Pochi giorni fa’, Eugene Kaspersky, parlando ad una conferenza di informatici in Australia, ha riproposto l’idea di un trattato internazionale per proibire l’uso di armamenti cibernetici d’assalto, come appunto il virus che la sua ditta ha scoperto. Un’idea del genere, basata sul modello degli accordi contro la proliferazione nucleare, era gia’ stata avanzata dal governo russo. Ma e’ purtroppo difficilissima da implemtare, perche’ al contrario di una bomba atomica, che per essere costruita richiede impianti colossali molto difficili da occultare, e che comunque se viene fatta detonare lascia tracce evidenti di chi l’ha lanciata, un virus di stato puo’ essere prodotto in un ufficio indistinguibile da quello di una qualsiasi ditta high tech, e se viene programmato con la massima cura non lascia alcun indizio della sua provenienza.

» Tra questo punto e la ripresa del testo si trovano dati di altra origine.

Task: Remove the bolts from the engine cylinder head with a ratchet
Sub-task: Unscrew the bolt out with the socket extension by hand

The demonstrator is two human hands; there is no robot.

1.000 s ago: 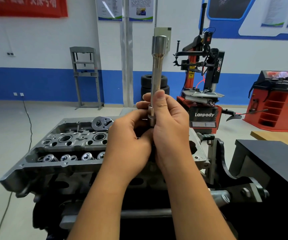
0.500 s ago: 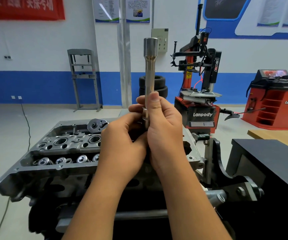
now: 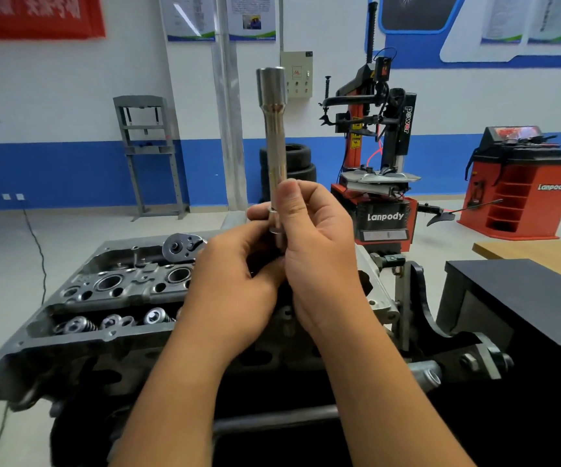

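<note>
Steel fills the middle of our view: a long socket extension (image 3: 275,143) stands upright, its wide socket end at the top, raised above the engine cylinder head (image 3: 110,298). Our right hand (image 3: 319,251) grips its lower end, thumb laid up along the shaft and fingers curled round behind it. Our left hand (image 3: 235,281) is pressed against the right one from the left, fingers curled in at the base of the tool; what they pinch there is hidden between the two hands, so we cannot tell more than that they close on the bottom of the extension. The cylinder head lies just below and behind both hands, on its stand, stretching away to the left, with valve springs (image 3: 114,321) in a row along its near side and round bores further back. The ratchet (image 3: 184,246) rests on the far edge of the head, only its round head showing, just left of our left hand. To the right stands a black block (image 3: 521,298), with a wooden tabletop (image 3: 541,251) beyond it. Far across the floor we see a red tyre changer (image 3: 380,170), a red wheel balancer (image 3: 521,183) at far right, stacked tyres (image 3: 301,160) and a grey press frame (image 3: 147,153) against the blue-banded wall.
</note>
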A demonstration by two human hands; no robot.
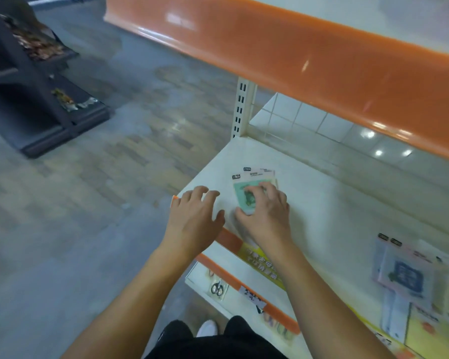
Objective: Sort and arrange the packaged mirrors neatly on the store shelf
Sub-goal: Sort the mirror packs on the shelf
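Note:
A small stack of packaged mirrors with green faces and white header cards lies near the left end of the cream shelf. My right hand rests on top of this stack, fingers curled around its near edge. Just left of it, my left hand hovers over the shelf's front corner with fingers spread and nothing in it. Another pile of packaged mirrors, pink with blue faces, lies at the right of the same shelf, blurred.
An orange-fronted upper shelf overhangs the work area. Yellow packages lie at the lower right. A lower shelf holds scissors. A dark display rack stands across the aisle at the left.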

La possibilita’ di una guerra termonucleare scateno’ negli anni ’50 un immenso dibattito strategico, politico, filosofico e religioso, coinvolgendo non solo capi di stato e generali, ma anche le passioni dei cittadini comuni ovunque nel mondo. L’alba dell’era dei droni, con la loro capacita’ di uccidere ignorando le frontiere, senza dover dichiarar guerra ufficialmente a nessuno, e’ stata accolta dall’opinione pubblica occidentale con una bella alzata di spalle collettiva. Dopo tutto perche’ dovremmo rammaricarci se qualche estremista fanatico vien fatto secco con un missile che piove all’improvviso dal cielo a migliaia di chilometri di distanza da casa nostra? Meglio quello che una guerra convenzionale…

Di fronte alla scoperta di armi cibernetiche come DuQu, Stuxnet e Flame e’ facilissimo ragionare allo stesso modo. Se grazie a strumenti di quel tipo i servizi segreti occidentali riuscissero ad impedire all’Iran di costruire una bomba atomica non sarebbe forse un bene per la pace mondiale? E comunque meglio di una campagna di bombardamenti, di una guerra tradizionale, di un’invasione violenta come quella che ha insanguinato l’Iraq? Peccato che la realta’ abbia il brutto difetto di non essere mai prevedibile come la sceneggiatura di un nuovo episodio di “Mission Impossible”. In quel caso sappiamo tutti, prima ancora di entrare nel cinema, che la suspence non durera’ piu’ di due ore. E che la trama finira’ comunque con la vittoria dei buoni. Con la guerra invisibile dei virus di stato? Il prossimo capitolo non l’ha ancora scritto nessuno. Il futuro e’ un buco nero.


Un'immagine rilasciata dal governo iraniano dopo l'annuncio che i suoi ricercatori hanno realizzato un programma per estirpare il virus Flame.